2

While investigating an incident, I noticed an error in my syslog that looks like this (anonymized):

Feb  3 21:59:59 ns1 named[18824]: client xxx.xxx.xxx.xxx#2091 (us-east1-aws.api.snapchat.com): view MyView: rpz QNAME rewrite us-east1-aws.api.snapchat.com via us-east1-aws.api.snapchat.com.rpz.vendorsite.com query_getzonedb()failed: zone not loaded

Feb  3 21:59:59 ns1 named[18824]: client yyy.yyy.yyy.yyy#27720 (time-ios.apple.com): view MyView: rpz QNAME rewrite time-osx.g.aaplimg.com via time-osx.g.aaplimg.com.rpz.vendorsite.com query_getzonedb()failed: zone not loaded

Feb  3 21:59:59 ns1 named[18824]: client yyy.yyy.yyy.yyy#27720 (time-ios.apple.com): view MyView: rpz QNAME rewrite time.apple.com via time.apple.com.rpz.vendorsite.com query_getzonedb()failed: zone not loaded

We have query logging turned on.
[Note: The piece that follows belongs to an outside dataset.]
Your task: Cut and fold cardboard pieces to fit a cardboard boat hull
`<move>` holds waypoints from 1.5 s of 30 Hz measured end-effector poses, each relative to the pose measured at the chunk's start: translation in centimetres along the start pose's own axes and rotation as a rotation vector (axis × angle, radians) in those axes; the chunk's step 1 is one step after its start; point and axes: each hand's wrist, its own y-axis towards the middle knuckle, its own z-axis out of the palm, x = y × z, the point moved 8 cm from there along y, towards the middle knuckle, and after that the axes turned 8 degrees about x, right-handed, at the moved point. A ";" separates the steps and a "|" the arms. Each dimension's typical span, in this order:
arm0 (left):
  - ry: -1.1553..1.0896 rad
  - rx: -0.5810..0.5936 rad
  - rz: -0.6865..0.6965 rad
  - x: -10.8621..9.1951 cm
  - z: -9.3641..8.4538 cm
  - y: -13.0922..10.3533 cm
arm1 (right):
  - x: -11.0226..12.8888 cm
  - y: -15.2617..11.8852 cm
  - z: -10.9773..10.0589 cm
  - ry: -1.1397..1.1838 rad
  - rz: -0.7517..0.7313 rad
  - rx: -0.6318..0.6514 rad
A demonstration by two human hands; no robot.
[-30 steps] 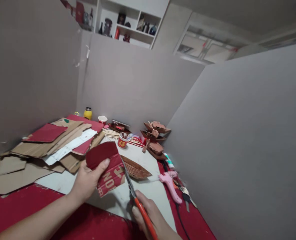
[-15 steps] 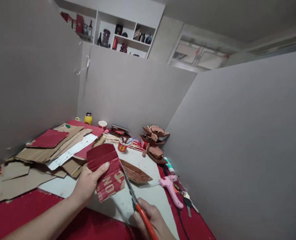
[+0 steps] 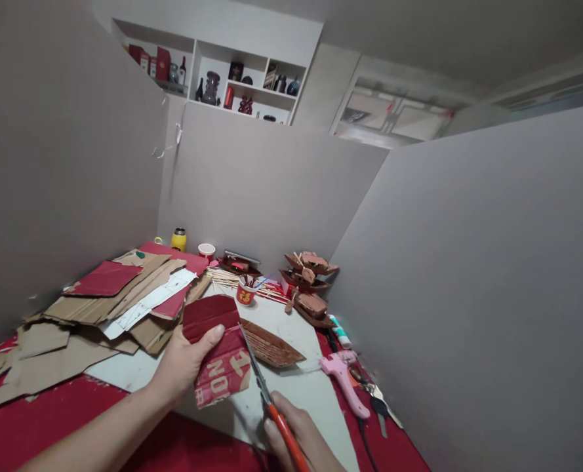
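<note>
My left hand (image 3: 187, 357) grips a piece of red printed cardboard (image 3: 221, 351) by its left side, thumb on top. Pale lettering shows on its lower part. In my right hand (image 3: 301, 429) is a pair of scissors (image 3: 261, 380) with orange handles, fingers wrapped round them. The blades point up and away along the cardboard's right edge, their tips near its upper right corner. Whether the blades have the card between them I cannot tell. Just behind the scissors lies a brown boat hull (image 3: 274, 346) with a ribbed inside, partly hidden by the cardboard.
Stacked cardboard sheets (image 3: 82, 308) and a white paper pattern (image 3: 148, 305) lie on the left. A red cup of sticks (image 3: 246, 292) stands at the back, near several finished model boats (image 3: 313, 305). A pink glue gun (image 3: 345, 387) rests on the right, beside a grey partition (image 3: 468, 282).
The camera view has shifted slightly, so the table appears lower and further right. The cardboard has turned slightly in my left hand, and the scissors stay at its right edge.
</note>
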 end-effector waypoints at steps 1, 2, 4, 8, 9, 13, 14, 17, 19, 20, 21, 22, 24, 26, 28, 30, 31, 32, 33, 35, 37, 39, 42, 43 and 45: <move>0.011 0.011 -0.011 0.2 0.2 -0.1 | 0.2 0.0 0.0 0.006 0.006 0.013; 0.019 0.018 -0.018 0.4 0.4 -0.2 | 0.2 -0.1 -0.1 0.016 0.020 0.018; 0.015 0.019 -0.031 0.6 0.6 -0.3 | 0.3 -0.2 -0.2 0.053 0.051 0.015; -0.055 0.018 -0.076 1.2 0.8 -0.2 | 0.5 -0.2 0.2 0.163 0.071 0.047; -0.076 0.020 -0.085 1.3 0.9 -0.2 | 0.5 -0.2 0.4 0.187 0.066 0.062; -0.153 0.037 -0.138 1.5 1.3 -0.5 | -0.1 -0.1 0.7 0.181 0.014 0.000; -0.176 0.046 -0.153 1.5 1.4 -0.6 | -0.3 -0.1 0.8 0.163 0.000 -0.022; -0.236 0.064 -0.181 1.5 1.8 -1.0 | -0.9 0.1 1.0 0.107 -0.031 -0.048; -0.255 0.074 -0.194 1.5 2.0 -1.2 | -1.0 0.2 1.0 0.073 -0.034 -0.050; -0.257 0.082 -0.204 1.6 2.1 -1.3 | -0.9 0.3 0.9 0.060 -0.030 -0.048; -0.258 0.092 -0.213 1.7 2.2 -1.5 | -0.8 0.4 0.8 0.050 -0.025 -0.043; -0.257 0.106 -0.221 1.8 2.4 -1.6 | -0.7 0.5 0.6 0.043 -0.020 -0.040; -0.253 0.129 -0.224 2.0 2.7 -1.8 | -0.5 0.6 0.4 0.047 -0.021 -0.029; -0.251 0.132 -0.218 2.1 2.8 -1.8 | -0.3 0.7 0.4 0.076 -0.033 -0.017; -0.248 0.122 -0.229 2.2 2.8 -1.8 | -0.3 0.6 0.4 0.107 -0.040 -0.031; -0.247 0.116 -0.257 2.4 2.8 -1.8 | -0.3 0.4 0.5 0.126 -0.043 -0.049; -0.249 0.114 -0.269 2.4 2.8 -1.8 | -0.3 0.3 0.5 0.133 -0.043 -0.056; -0.255 0.112 -0.277 2.5 2.9 -1.8 | -0.3 0.2 0.6 0.137 -0.042 -0.058; -0.261 0.109 -0.282 2.5 2.8 -1.8 | -0.3 0.1 0.7 0.138 -0.042 -0.059; -0.268 0.110 -0.290 2.6 2.8 -1.8 | -0.2 0.1 0.7 0.137 -0.039 -0.067; -0.266 0.112 -0.291 2.7 2.8 -1.8 | -0.1 0.1 0.6 0.133 -0.024 -0.077; -0.259 0.110 -0.281 2.8 2.8 -1.9 | 0.0 0.2 0.5 0.136 -0.012 -0.079; -0.262 0.134 -0.269 3.0 3.3 -2.1 | 0.6 0.4 0.1 0.138 -0.023 -0.077; -0.263 0.146 -0.272 3.1 3.5 -2.1 | 0.8 0.4 0.0 0.137 -0.029 -0.077; -0.256 0.163 -0.283 3.5 3.6 -2.2 | 1.1 0.4 -0.3 0.144 -0.034 -0.072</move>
Under the hood this is BIND 9. We use a vendor for DNS services, and that vendor uses Spamhaus as a threat feed. We subscribe to that service. This kind of message is strange for this service. The service is implemented by slaving an RPZ hosted by the vendor.

Noticed:

  • The "rpz" in the domain seems to refer to a Response Policy Zone problem
  • Sites that should have been blocked by this service were not being blocked
  • almost every DNS query not white listed was appearing with this same message
  • The error message seems to imply the service RPZ is failing to load from the master

What does this log message mean? And why did this happen in the middle of February?

Watki02
  • 537
  • 2
  • 12
  • 21

2 Answers2

0

It turns out that the log message means - the zone in the message was not loaded. :-). More specifically, the RPZ slave zone was failing to get updates. Now for the obvious follow-up questions: Why? And what is the real problem here?
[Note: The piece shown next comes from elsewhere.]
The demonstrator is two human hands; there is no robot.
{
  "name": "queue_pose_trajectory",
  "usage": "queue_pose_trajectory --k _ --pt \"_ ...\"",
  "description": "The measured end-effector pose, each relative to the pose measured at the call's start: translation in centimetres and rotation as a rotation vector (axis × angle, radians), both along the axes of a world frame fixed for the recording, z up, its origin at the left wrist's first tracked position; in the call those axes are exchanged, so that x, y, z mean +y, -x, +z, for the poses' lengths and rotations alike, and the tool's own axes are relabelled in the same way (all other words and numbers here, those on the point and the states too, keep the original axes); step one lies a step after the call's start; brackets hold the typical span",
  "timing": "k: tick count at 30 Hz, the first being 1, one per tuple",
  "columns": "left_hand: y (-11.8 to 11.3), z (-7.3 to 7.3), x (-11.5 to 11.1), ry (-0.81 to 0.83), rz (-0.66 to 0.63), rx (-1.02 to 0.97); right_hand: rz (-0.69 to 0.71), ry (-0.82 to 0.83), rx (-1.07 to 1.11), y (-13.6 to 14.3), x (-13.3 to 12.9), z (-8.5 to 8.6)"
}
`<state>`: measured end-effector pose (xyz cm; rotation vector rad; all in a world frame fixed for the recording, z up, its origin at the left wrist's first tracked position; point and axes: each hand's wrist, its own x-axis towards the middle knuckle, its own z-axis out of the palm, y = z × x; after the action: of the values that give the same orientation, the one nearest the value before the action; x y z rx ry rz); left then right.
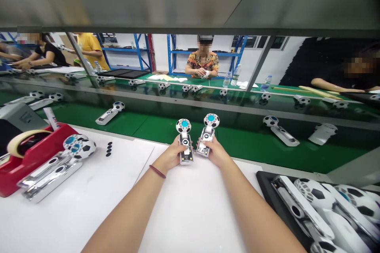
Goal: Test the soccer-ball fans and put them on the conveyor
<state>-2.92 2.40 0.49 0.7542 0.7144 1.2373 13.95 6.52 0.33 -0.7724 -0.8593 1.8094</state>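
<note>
My left hand (171, 155) grips a handheld gadget (186, 154) with a clear-fronted handle and a round soccer-ball-patterned head with a blue centre. My thumb lies across its front. My right hand (219, 152) holds a second gadget (211, 120) of the same kind, tilted slightly to the right, with the thumb on its handle. Both are held upright side by side, close but apart, above the far edge of the white work surface (190, 213). Their blue-centred faces are towards me. The fingers behind each handle are mostly hidden.
At left, two like gadgets (56, 174) lie beside a red tape dispenser (32, 154) and several black dots (109, 149). A black tray (264, 182) of gadgets stands at right. Beyond runs a green conveyor (148, 126) carrying more. Co-workers (202, 63) sit across; a metal shelf (178, 8) hangs overhead.
</note>
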Motion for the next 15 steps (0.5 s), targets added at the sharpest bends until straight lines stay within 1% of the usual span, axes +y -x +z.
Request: queue_pose_trajectory --k 5,15 --pt "0.23 -0.94 0.25 -0.004 -0.020 0.018 0.005 -0.005 -0.032 0.07 -0.05 -0.08" --pt "0.05 -0.55 0.17 0.015 -0.034 0.004 0.019 0.005 -0.021 0.13 -0.17 0.06"
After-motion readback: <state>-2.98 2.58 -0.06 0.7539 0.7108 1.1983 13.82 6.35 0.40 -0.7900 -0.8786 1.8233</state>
While there are probably a few reasons an RPZ would fail to load (master server is down, FW rule change, etc.) It turns out our problem was that we never applied the new annual license. That is where the TSIG key was that allowed us to subscribe to the service.

Our licenses follow the solar calendar year, so why did this happen in the middle of February? Turns out there was a substantial grace period from the vendor! (After which it probably hit the refresh or expire limit and finally 'died'.)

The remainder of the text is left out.